Onderstaande bijdrage werd overgenomen van de blog van Tinneke Beeckman. Ze verscheen ook als column in De Standaard van 3 februari 2014.
“De NSA treft een burger dicht bij huis: de computer van de Belgische expert Jean-Jacques Quisquaeter werd gehackt. Snowden krijgt gelijk. De NSA bespioneert niet alleen verdachten van terrorisme, maar ook mensen die niets onwettigs doen.
Snowden voorspelt nog ander onheil: ‘een kind dat vandaag geboren wordt, groeit op zonder de notie wat privacy is, het zal nooit weten wat het betekent om een privémoment te hebben, een gedachte die niet is opgenomen en geanalyseerd. Dat is een probleem. Want privacy is belangrijk. Privacy stelt ons in staat te bepalen wie je bent en wie je wilt zijn.’
Privacy, identiteit en kindertijd staan centraal in George Orwells 1984. De protagonist Winston Smith leidt een futloos en kleurloos leven, bepaald door het alziend oog van Big Brother. Winston wil een dagboek bijhouden met zijn herinneringen, zijn verlangens, zijn reflecties. Officieel is dit niet illegaal, maar toch tekent hij zijn doodvonnis. Privacy is namelijk verboden in de totalitaire staat.
In elke kamer staan telescreens die burgers nauwlettend observeren. Schrijven kan Winston dan ook alleen in een hoekje van zijn flat waar Big Brother hem niet kan zien. Dat denkt hij althans.
In de samenleving van ‘Airstrip One’ (voormalige Groot-Britannië) is niet alleen democratie, vrijheid of waarheid verdwenen. Maar ook elke zin voor een gedeelde cultuur en elke referentie aan een identiteit. Het ministerie van de Waarheid herschrijft voortdurend de geschiedenis. Dat is ook Winstons taak: hij moet in kranten van het verleden de feiten aanpassen, zodat eerdere voorspellingen van de grote Leider altijd kloppen. Eigenlijk moet Winston het verleden vernietigen. Zoals zijn eigen verleden werd vernietigd: Winston heeft amper nog herinneringen aan zijn kindertijd. Maar Winston wil weten wie hij is, waar hij vandaan komt. Hij wil voeling krijgen met zijn identiteit en hij wil oprechte liefde. Dat is zijn fatale misstap.
In 1984 brokkelt identiteit verder af omdat de Engelse taal door ‘newsspeak’ wordt vervangen: een verarmde, gemanipuleerde versie van de oorspronkelijke rijke expressieve kracht. De ‘Newspeak’ breekt elk verzet door tegenspraken op te heffen. “Oorlog is Vrede; Vrijheid is Slavernij; Onwetendheid is kracht”, dicteert de Partij.

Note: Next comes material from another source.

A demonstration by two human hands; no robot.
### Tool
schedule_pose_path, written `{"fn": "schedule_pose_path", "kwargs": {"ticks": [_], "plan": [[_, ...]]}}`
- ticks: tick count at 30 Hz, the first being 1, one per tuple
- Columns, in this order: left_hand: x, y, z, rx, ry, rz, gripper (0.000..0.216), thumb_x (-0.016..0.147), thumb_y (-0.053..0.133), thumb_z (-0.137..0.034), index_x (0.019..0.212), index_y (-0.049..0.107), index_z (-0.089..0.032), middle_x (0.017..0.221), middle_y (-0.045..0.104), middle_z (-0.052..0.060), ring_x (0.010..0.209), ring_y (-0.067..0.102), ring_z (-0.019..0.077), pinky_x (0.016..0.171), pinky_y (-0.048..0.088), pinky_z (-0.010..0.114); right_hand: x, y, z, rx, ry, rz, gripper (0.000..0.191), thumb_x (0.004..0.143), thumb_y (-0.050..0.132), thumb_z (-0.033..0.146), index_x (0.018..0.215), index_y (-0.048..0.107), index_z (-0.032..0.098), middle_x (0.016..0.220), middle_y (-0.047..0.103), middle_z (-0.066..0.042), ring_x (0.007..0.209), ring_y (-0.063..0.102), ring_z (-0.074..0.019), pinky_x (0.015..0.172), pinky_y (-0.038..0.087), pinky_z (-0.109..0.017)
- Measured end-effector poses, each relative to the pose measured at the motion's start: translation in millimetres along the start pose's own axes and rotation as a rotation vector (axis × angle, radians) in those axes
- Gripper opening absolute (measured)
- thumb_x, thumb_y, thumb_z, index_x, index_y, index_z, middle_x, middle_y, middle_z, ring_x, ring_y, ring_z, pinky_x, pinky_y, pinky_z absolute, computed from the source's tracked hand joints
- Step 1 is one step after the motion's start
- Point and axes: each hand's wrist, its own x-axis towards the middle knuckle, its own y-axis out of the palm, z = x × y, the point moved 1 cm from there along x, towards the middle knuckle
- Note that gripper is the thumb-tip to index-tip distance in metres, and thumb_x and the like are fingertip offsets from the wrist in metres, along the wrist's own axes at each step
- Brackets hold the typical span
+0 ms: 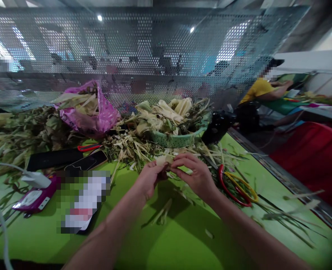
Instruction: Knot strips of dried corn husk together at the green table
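Note:
Above the green tabletop (177,243), a small pale piece of dried husk (162,160) is held between my two hands, curled over at the top. My left hand (149,179) is closed on its lower left side. From the right, my right hand (193,174) pinches its edge with thumb and fingers; the exact contact is partly hidden. Scissors with red and yellow handles (224,189) lie just right of my right hand. Beyond my hands stands a green basket (170,141) heaped with dried husks (179,108), and loose stalks (129,146) lie around it.
A pink plastic bag (106,116) of husks stands at the back left, beside dried leaves (44,127). A red utility knife (89,147), a dark phone (88,161), a pixelated device (87,202) and a purple power strip (38,197) lie left. A perforated metal screen (143,48) rises behind.

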Motion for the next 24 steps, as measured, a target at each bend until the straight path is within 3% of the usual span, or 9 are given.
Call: {"fn": "schedule_pose_path", "kwargs": {"ticks": [14, 24], "plan": [[0.4, -0.7, -1.4, -0.016, -0.015, -0.016, 0.021, 0.059, 0.08, -0.024, 0.072, 0.068, -0.013, 0.063, 0.059, 0.0, 0.05, 0.044, 0.0059, 0.053, 0.04, 0.021, -0.3, 1.8, -0.5, 0.021, 0.004, 0.034, 0.004, 0.081, 0.066, 0.021, 0.081, 0.068, 0.024, 0.096, 0.06, -0.006, 0.093, 0.06, -0.0211, 0.083, 0.048, -0.038], [-2.6, 1.1, -4.3, 0.009, -0.02, -0.041, 0.013, 0.062, 0.072, -0.008, 0.074, 0.067, -0.013, 0.072, 0.066, 0.003, 0.057, 0.056, 0.0091, 0.063, 0.049, 0.024, 2.4, -0.4, -1.8, 0.039, 0.016, 0.11, 0.005, 0.081, 0.064, 0.022, 0.079, 0.068, 0.023, 0.097, 0.061, -0.006, 0.098, 0.058, -0.0228, 0.087, 0.046, -0.04]]}}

In een rechtstaat beschermt de ‘rule of law’ de privacy. Die garandeert ook dat een burger niet zonder aanklacht kan worden vastgehouden, dat politieke leiders ook aan de wet onderworpen zijn, dat elke burger recht heeft op een eerlijk proces, binnen een redelijke termijn. Ook mag foltering niet worden gebruikt om informatie te verkrijgen. In Airstrip One bestaat geen ‘rule of law’: burgers worden gefolterd of verdwijnen zonder aanklacht. Die ‘rule of law’ is niet alleen een rechtsprincipe. Lord Chief Justice Tom Bingham beschrijft in ‘The Rule of Law’ (2010) hoe dit fundamenteel rechtsbeginsel door de eeuwen uitgroeide tot een cultureel gegeven waarmee Britten zich sterk identificeren.

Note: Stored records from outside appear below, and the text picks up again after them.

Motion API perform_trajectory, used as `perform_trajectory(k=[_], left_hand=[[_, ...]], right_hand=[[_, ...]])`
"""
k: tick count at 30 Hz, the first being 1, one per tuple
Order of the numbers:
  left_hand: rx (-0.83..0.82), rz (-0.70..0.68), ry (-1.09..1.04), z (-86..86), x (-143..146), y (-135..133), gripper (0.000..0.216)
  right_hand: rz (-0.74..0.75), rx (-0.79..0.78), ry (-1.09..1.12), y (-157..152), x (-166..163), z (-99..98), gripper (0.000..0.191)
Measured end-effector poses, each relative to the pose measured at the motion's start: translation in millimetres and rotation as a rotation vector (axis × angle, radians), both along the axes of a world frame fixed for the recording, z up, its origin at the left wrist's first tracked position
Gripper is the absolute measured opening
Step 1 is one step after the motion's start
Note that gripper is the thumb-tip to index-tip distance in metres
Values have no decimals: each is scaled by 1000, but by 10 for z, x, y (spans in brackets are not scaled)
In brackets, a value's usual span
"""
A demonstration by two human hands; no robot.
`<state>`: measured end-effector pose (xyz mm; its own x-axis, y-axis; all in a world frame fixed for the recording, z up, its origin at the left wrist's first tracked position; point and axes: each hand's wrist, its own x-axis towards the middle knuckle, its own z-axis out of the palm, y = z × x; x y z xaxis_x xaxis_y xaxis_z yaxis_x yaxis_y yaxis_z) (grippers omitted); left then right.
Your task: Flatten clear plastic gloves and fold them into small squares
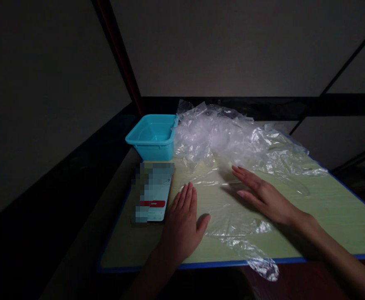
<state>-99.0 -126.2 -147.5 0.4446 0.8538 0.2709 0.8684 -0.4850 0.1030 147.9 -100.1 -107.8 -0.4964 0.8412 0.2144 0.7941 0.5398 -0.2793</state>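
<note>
A thin, clear piece of plastic film (235,225) lies spread on the table between my hands, with a narrow crinkled end hanging over the front edge. My left hand (182,225) rests flat at its left side, fingers together and thumb out, holding nothing. Over the right part of the table is my right hand (263,198), its fingers stretched out and thumb apart, with nothing in it. Whether it touches the film I cannot tell. Behind both hands a big heap of crumpled clear plastic (216,135) covers the back of the table.
A blue plastic basin (151,141) stands at the back left, against the plastic heap. A phone (157,196) with a lit, partly blurred screen lies left of my left hand. The pale green table (335,221) has a blue edge; walls rise behind it and at left.
</note>
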Motion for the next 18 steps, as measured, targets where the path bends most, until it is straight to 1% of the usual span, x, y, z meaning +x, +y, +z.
perform_trajectory(k=[2, 4, 8, 9, 13, 14, 16, 18], left_hand=[[5, 6, 5, -7, 12, 8, 64], [4, 21, 14, -12, 30, 17, 65], [6, 62, 4, -18, 69, 33, 63], [11, 68, -2, -21, 75, 37, 62], [56, 63, -17, -46, 74, 49, 60], [65, 59, -23, -54, 69, 53, 60], [74, 51, -33, -71, 56, 62, 59], [74, 45, -31, -84, 44, 72, 59]], right_hand=[[28, 10, -53, -206, -7, 7, 63], [33, 19, -109, -347, 41, -34, 69], [-57, 30, -129, -475, 174, -107, 70], [-45, 21, -131, -505, 177, -108, 71], [125, -60, -180, -679, 40, -104, 78], [147, -74, -189, -725, 1, -114, 80], [146, -86, -206, -804, -30, -151, 82], [102, -75, -231, -862, 18, -197, 82]])
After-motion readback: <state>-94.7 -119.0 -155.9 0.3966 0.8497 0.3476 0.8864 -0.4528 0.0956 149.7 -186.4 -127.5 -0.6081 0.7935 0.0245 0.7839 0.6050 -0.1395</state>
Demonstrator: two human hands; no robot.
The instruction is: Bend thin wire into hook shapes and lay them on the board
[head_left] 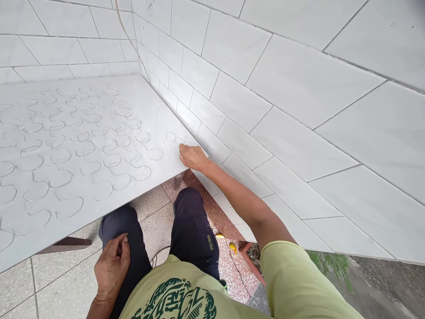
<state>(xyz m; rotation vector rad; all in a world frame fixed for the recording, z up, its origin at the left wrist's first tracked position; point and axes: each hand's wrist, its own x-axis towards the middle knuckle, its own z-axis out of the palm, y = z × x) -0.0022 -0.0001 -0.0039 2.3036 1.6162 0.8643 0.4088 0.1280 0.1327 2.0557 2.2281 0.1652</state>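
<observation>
Hands: R hand (pixel 193 157) fingertips bunched at a bent wire (pixel 174 139), can't tell if pinched; L hand (pixel 113 263) over L thigh (pixel 122 221), thumb pressed to fingers. Tiled wall (pixel 292 110) on R, white counter (pixel 159 179) alongside, R corner w/ that wire, rows of curvy wires (pixel 83 204) to L.
</observation>
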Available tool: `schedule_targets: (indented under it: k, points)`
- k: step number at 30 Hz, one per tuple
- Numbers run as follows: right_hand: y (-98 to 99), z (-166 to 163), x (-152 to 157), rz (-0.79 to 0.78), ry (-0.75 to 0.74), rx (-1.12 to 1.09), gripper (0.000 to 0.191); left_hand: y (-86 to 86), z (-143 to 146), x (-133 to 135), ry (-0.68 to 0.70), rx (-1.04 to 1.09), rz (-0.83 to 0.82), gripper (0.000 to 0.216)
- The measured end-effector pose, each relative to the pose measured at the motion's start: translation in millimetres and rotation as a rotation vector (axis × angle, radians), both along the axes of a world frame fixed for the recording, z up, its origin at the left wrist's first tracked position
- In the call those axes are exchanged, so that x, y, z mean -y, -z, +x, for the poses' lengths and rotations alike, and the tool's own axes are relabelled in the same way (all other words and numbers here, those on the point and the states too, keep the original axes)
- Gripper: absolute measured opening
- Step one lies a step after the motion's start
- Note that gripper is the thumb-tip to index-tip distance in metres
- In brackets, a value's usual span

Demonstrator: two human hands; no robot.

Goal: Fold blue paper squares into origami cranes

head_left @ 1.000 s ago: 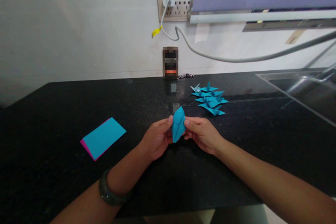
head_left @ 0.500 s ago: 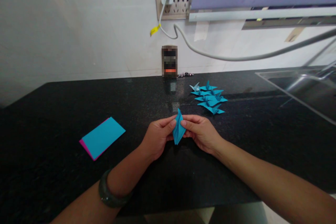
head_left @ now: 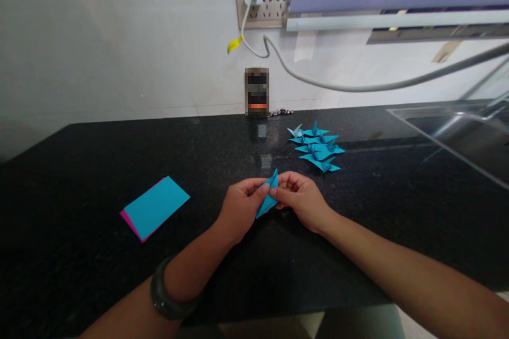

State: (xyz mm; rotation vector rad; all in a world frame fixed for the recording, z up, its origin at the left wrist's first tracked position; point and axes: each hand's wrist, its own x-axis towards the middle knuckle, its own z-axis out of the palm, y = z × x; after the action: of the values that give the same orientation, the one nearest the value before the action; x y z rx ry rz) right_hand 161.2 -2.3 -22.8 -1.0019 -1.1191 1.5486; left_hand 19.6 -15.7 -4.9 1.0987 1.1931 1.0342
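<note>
A narrow folded piece of blue paper (head_left: 267,201) is pinched between both my hands just above the black counter (head_left: 79,180). My left hand (head_left: 241,209) grips its left side with thumb and fingers closed. My right hand (head_left: 299,197) pinches its upper right edge, fingers curled. The paper tilts, its tip pointing up and right. A dark bangle (head_left: 167,296) sits on my left wrist.
Several finished blue paper cranes (head_left: 317,147) lie behind my right hand. A stack of blue and pink paper sheets (head_left: 155,207) rests to the left. A small blurred object (head_left: 256,92) leans on the wall. A wall socket (head_left: 262,6), a grey cable (head_left: 358,86) and a sink (head_left: 461,132) are at the right.
The folded paper has been pressed narrower and tilted from upright to slanting right. Both hands have closed in tighter on it.
</note>
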Motion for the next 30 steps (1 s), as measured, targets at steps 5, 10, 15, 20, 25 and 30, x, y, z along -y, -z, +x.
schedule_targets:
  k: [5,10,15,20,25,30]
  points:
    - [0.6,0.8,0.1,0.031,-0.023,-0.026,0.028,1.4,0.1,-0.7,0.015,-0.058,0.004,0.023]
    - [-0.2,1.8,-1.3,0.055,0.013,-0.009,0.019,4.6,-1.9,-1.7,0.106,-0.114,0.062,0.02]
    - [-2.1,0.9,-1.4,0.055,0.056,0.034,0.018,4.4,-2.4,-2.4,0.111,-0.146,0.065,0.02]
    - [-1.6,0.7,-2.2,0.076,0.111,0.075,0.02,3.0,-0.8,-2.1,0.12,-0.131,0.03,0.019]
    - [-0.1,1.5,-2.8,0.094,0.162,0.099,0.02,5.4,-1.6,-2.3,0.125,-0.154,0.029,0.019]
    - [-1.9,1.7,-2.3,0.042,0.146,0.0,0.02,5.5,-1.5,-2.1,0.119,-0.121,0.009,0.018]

1984 werd gelezen als een kritiek op het nazisme en op het communistische totalitarisme. Dat totalitarisme is dood. Maar globalisering en consumentisme generen nieuwe vormen van totalitarisme. Niet meer op gang gebracht door een grote ideologie, maar gedreven door consumptiedrang en exhibitionisme. Niet geschraagd door één partij, maar door een onzichtbare combinatie van overheden en bedrijven. Wie ben je nog? Een consumerend individu waarvan de politieke voorkeuren, de verlangens, de ideeën gekend of traceerbaar zijn. Overal ter wereld worden individuen ongeveer dezelfde, transparante, manipuleerbare consumenten. Ze worden zoals de eenheidsworst die multinationals in alle uithoeken van de wereld verkopen. 1984 blijft een juweel van een boek, omdat het heel wat inzicht verschaft over de weerloosheid van een individu dat geen privéleven meer heeft, en ook elke verbondenheid met zijn verleden, zijn cultuur en met anderen mist.”